- The problem -
The response must consist of the lines below from the one with "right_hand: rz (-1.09" through the one with "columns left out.", exactly as they appear and with both ends kept.
Provided information START
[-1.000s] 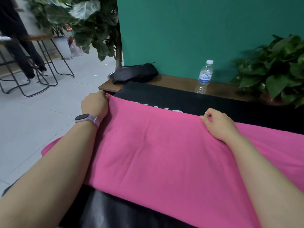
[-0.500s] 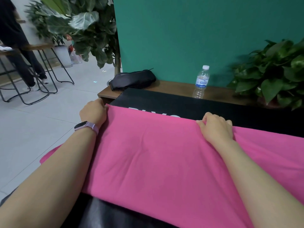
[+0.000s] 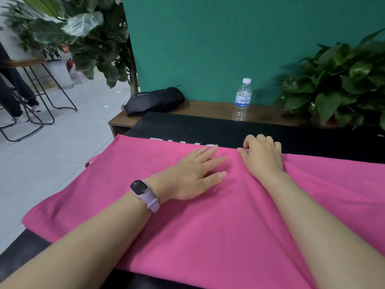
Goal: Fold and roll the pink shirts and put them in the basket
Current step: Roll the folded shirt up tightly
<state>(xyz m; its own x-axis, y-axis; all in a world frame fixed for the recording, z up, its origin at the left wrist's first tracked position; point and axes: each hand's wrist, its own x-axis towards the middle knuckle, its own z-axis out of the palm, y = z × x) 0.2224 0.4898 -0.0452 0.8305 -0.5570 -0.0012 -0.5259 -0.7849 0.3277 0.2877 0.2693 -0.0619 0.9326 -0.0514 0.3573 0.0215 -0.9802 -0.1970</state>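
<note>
The left hand [image 3: 192, 176] lies flat on the bright pink cotton shirt [image 3: 208, 222], fingers straight and a little spread. The right hand [image 3: 263, 157] is curled over the shirt's far edge, pinching the fold. The shirt is spread across the black mat [image 3: 208, 127] — its left end hangs past the table's edge.
</note>
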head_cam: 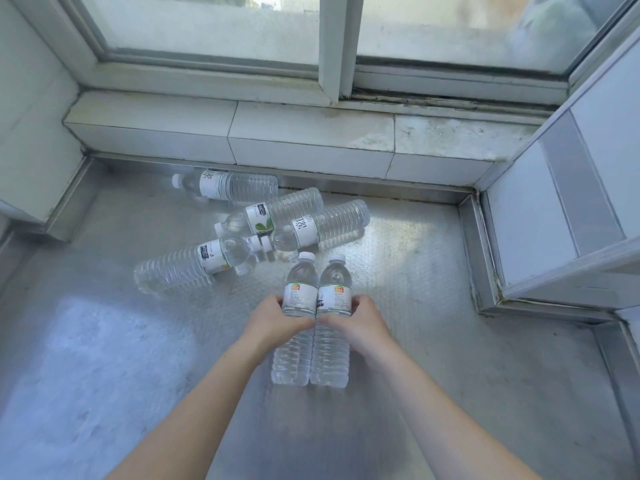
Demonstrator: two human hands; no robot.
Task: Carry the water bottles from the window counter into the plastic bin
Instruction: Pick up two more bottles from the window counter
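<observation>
Two clear water bottles with white caps lie side by side on the metal counter (104, 341), caps pointing toward the window. My left hand (273, 320) is wrapped around the left bottle (298, 299) at its label. My right hand (363, 322) grips the right bottle (334, 296) the same way. Beyond them several more bottles lie on their sides: one at the left (183, 265), one against the tiled ledge (225, 184), and two crossed in the middle (277, 211) (325, 223). The plastic bin is out of view.
A white tiled ledge (277, 133) and a sliding window (332, 46) run along the far side. A tiled wall (31, 116) closes the left, and a white cabinet or frame (561, 202) stands at the right.
</observation>
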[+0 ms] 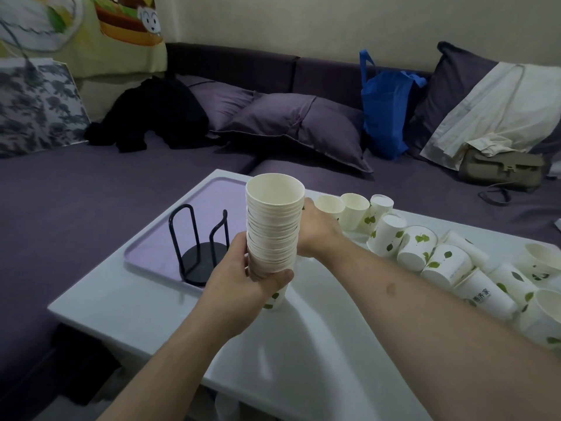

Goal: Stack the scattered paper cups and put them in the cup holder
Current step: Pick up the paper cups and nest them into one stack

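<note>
between both hands (pixel 243 268), fingers (pixel 285 276) wrap the cup stack (pixel 273 226).

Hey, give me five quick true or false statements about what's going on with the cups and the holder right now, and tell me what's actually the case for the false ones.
1. Both hands grip the stack of cups. True: left hand low, right hand higher.
2. The stack already sits in the cup holder. False: it is held to the holder's right; the holder has no cups in it.
3. The cup holder is black wire on a round base. True.
4. All loose cups stand upright. False: many lie on their sides.
5. The loose cups lie left of the stack. False: they lie to its right on the white table.
</note>
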Motion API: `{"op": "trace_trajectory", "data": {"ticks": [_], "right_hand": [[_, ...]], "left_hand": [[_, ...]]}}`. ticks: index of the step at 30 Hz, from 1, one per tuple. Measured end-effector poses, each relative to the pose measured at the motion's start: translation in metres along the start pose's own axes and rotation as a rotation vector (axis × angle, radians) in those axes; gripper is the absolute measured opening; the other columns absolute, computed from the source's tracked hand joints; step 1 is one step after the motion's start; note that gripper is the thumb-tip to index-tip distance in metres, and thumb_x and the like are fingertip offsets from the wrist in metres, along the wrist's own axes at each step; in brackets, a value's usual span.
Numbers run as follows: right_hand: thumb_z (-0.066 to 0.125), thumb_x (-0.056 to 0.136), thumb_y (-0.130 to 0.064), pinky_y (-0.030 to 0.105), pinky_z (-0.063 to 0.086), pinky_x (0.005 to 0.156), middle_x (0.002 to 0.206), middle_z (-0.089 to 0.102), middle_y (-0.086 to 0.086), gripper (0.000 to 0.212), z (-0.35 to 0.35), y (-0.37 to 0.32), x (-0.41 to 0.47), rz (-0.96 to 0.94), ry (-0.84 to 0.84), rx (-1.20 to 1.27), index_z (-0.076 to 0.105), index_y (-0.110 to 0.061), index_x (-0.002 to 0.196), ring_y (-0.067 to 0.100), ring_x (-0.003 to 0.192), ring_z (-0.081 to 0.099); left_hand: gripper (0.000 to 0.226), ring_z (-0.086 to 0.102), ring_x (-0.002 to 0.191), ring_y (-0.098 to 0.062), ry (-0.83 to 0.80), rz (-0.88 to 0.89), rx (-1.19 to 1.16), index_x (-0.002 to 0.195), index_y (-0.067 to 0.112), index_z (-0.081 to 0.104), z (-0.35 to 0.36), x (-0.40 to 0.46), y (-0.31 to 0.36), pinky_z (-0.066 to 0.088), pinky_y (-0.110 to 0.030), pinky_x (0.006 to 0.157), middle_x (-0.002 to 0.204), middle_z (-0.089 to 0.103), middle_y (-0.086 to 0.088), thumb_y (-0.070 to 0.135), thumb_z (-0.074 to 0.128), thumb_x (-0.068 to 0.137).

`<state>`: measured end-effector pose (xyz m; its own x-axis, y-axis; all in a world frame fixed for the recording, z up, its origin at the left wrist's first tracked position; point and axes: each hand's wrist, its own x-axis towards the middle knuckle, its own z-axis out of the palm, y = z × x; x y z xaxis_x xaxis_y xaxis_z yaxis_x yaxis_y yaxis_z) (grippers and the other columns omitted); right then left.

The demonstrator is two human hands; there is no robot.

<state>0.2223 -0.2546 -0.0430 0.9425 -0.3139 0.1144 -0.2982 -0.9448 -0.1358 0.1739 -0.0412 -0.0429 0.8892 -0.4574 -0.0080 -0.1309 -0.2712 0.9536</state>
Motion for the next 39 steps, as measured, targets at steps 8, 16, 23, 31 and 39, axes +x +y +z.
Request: {"op": "trace_trajectory", "data": {"ticks": [8,16,23,31,39], "right_hand": [[0.063,0.077,-0.049,0.046,0.064,0.061,0.106,0.062,0.007,0.043,-0.003,-0.011,-0.004,0.016,0.022,-0.020,0.058,-0.022,0.110,0.030,0.077,0.067],[0.057,0.090,-0.048,0.036,0.049,0.061,0.092,0.056,0.002,0.034,-0.012,-0.011,-0.029,-0.016,-0.053,-0.024,0.050,-0.019,0.105,0.027,0.087,0.063],[0.063,0.097,-0.038,0.039,0.048,0.069,0.096,0.056,-0.002,0.025,-0.043,0.009,-0.063,0.032,0.213,0.258,0.049,-0.018,0.094,0.022,0.083,0.053],[0.051,0.091,-0.008,0.037,0.042,0.059,0.094,0.057,0.000,0.010,-0.029,0.012,-0.067,0.143,0.256,0.246,0.052,-0.015,0.098,0.026,0.081,0.056],[0.064,0.094,-0.024,0.041,0.050,0.068,0.141,0.043,0.000,0.041,0.007,0.002,-0.034,0.038,0.076,0.034,0.055,-0.030,0.133,0.028,0.109,0.059]], "left_hand": [[0.067,0.066,0.114,0.000,-0.019,0.022,-0.007,0.138,0.046,0.052,0.000,-0.001,0.001,0.053,-0.020,0.083,0.124,0.070,0.021,0.031,0.091,0.086],[0.060,0.070,0.112,-0.003,-0.018,0.009,-0.003,0.130,0.047,0.056,-0.002,-0.001,0.001,0.060,-0.030,0.092,0.119,0.074,0.019,0.031,0.093,0.084],[0.057,0.070,0.109,-0.001,-0.034,0.010,-0.005,0.129,0.046,0.056,-0.002,-0.008,0.007,0.058,-0.025,0.087,0.118,0.074,0.021,0.034,0.092,0.085],[0.061,0.070,0.112,-0.003,-0.037,0.014,-0.004,0.133,0.043,0.057,-0.006,-0.009,0.006,0.055,-0.021,0.084,0.121,0.075,0.019,0.029,0.092,0.086],[0.056,0.070,0.105,0.003,-0.029,0.015,-0.042,0.118,0.053,0.056,-0.002,0.001,0.002,0.052,-0.014,0.076,0.115,0.074,0.021,0.025,0.092,0.085]]}}
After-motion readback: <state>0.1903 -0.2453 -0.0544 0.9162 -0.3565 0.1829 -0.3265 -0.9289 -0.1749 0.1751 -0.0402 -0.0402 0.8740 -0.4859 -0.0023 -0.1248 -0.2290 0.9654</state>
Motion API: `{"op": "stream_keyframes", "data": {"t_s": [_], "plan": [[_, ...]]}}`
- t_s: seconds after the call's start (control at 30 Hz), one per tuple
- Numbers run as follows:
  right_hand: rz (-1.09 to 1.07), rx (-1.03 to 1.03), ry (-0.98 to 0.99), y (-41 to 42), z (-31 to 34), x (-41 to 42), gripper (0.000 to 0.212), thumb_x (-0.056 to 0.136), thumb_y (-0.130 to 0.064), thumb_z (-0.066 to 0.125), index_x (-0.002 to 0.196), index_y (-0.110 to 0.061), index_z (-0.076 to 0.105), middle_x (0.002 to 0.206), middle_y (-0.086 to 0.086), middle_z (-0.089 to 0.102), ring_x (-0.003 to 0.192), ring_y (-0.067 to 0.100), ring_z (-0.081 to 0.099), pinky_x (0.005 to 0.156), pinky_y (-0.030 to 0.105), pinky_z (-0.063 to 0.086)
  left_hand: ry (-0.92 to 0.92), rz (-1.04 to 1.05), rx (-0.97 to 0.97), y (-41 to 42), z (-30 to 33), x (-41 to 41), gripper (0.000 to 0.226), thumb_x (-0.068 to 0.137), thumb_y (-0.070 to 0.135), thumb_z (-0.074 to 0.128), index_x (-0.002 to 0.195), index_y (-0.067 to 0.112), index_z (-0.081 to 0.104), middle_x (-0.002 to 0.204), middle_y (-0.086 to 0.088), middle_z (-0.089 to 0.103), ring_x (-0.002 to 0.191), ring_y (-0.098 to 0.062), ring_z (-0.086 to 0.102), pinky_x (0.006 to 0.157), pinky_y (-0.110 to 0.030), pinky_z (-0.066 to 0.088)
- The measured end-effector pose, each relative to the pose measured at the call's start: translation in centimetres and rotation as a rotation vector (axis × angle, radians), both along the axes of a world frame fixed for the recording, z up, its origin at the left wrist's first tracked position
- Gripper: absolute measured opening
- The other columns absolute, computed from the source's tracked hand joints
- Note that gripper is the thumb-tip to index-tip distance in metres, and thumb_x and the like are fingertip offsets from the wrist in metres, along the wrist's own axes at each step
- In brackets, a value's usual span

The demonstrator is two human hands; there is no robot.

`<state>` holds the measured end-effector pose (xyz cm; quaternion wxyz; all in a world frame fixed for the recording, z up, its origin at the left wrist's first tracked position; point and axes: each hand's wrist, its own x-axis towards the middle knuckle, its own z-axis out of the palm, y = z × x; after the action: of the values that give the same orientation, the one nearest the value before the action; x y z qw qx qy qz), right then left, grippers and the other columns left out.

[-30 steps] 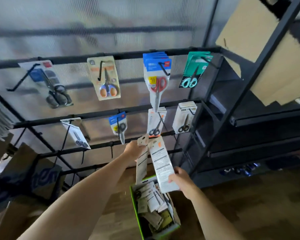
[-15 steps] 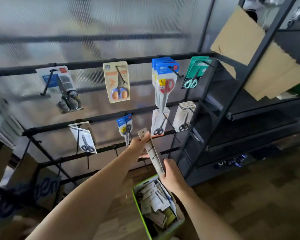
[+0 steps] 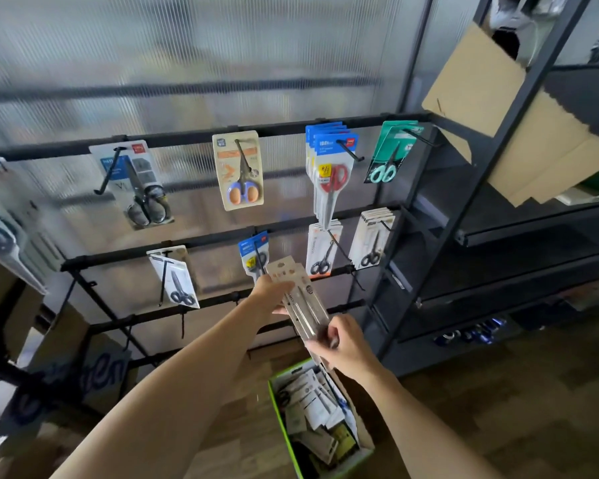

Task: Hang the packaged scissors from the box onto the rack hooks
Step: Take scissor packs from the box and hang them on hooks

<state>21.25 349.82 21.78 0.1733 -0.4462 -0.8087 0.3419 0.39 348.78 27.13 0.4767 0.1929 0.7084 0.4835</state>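
Head-worn view, forward-down, near the rack [image 3: 222, 236]

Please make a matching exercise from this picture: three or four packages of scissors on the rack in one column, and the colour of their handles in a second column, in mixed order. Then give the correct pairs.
Column one:
1. Package on the tan card, top rail
2. Package on the blue card, top rail
3. Package on the green card, top rail, far right
4. Package on the white card, middle rail, left

Column two:
A. Red handles
B. Black handles
C. Orange and purple handles
D. Mint green handles

Right pairs: 1-C, 2-A, 3-D, 4-B
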Motion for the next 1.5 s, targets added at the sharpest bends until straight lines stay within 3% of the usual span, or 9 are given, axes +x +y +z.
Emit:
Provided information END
- Result of this task -
  right_hand: rz (-1.09 to 1.07), rx (-1.03 to 1.03), ry (-0.98 to 0.99), y (-41 to 42), z (-31 to 34), x (-41 to 42), gripper (0.000 to 0.212), thumb_x (-0.056 to 0.136), thumb_y (-0.130 to 0.064), thumb_z (-0.066 to 0.125), index_x (-0.002 to 0.196), index_y (-0.110 to 0.061), index_z (-0.076 to 0.105), middle_x (0.002 to 0.206), middle_y (-0.086 to 0.086), middle_z (-0.089 to 0.102), ring_x (-0.003 to 0.192), ring_y (-0.067 to 0.100), ring_z (-0.081 to 0.099), pinky_x (0.005 to 0.156), pinky_y (-0.030 to 0.105), pinky_z (-0.063 to 0.086)
  left_hand: ry (-0.92 to 0.92), rz (-1.04 to 1.05), rx (-0.97 to 0.97), y (-41 to 42), z (-30 to 33), x (-41 to 41), gripper (0.000 to 0.226), thumb_x (-0.068 to 0.137), thumb_y (-0.070 to 0.135), thumb_z (-0.074 to 0.128), index_x (-0.002 to 0.195), index_y (-0.067 to 0.112), index_z (-0.081 to 0.104), middle_x (-0.002 to 0.204), middle_y (-0.086 to 0.088), middle_z (-0.089 to 0.103), ring_x (-0.002 to 0.191), ring_y (-0.098 to 0.062), ring_z (-0.086 to 0.102), pinky_x (0.006 to 0.157), pinky_y (-0.110 to 0.030), pinky_z (-0.066 to 0.088)
- The measured end-effector pose, each relative to the pose measured at the call's start: translation in centimetres and rotation as a rotation vector (axis × angle, radians), both along the axes of a world frame fixed for the recording, z up, its origin at the left wrist's first tracked position
- Gripper: absolute measured opening
- The other columns absolute, computed from the source's tracked hand joints
- Note that gripper is the thumb-tip to index-tip distance in metres, and thumb_x and the like are fingertip offsets from the wrist in metres, along the wrist's own axes at each step
- In brackets, a value's usual span

The demonstrator is two human hands; there is no robot.

`<state>` holds the measured end-effector pose (xyz cm; quaternion wxyz; all in a world frame fixed for the recording, z up, its origin at the left wrist's first tracked position; point and axes: each hand's wrist, its own x-axis towards the middle knuckle, its own z-axis out of the palm, y = z × x; after the action: of the values that give the same orientation, the one nearest the value before the action; x y z qw qx qy qz), right then left, grippers and the other columns left out.

The exercise concludes with this answer.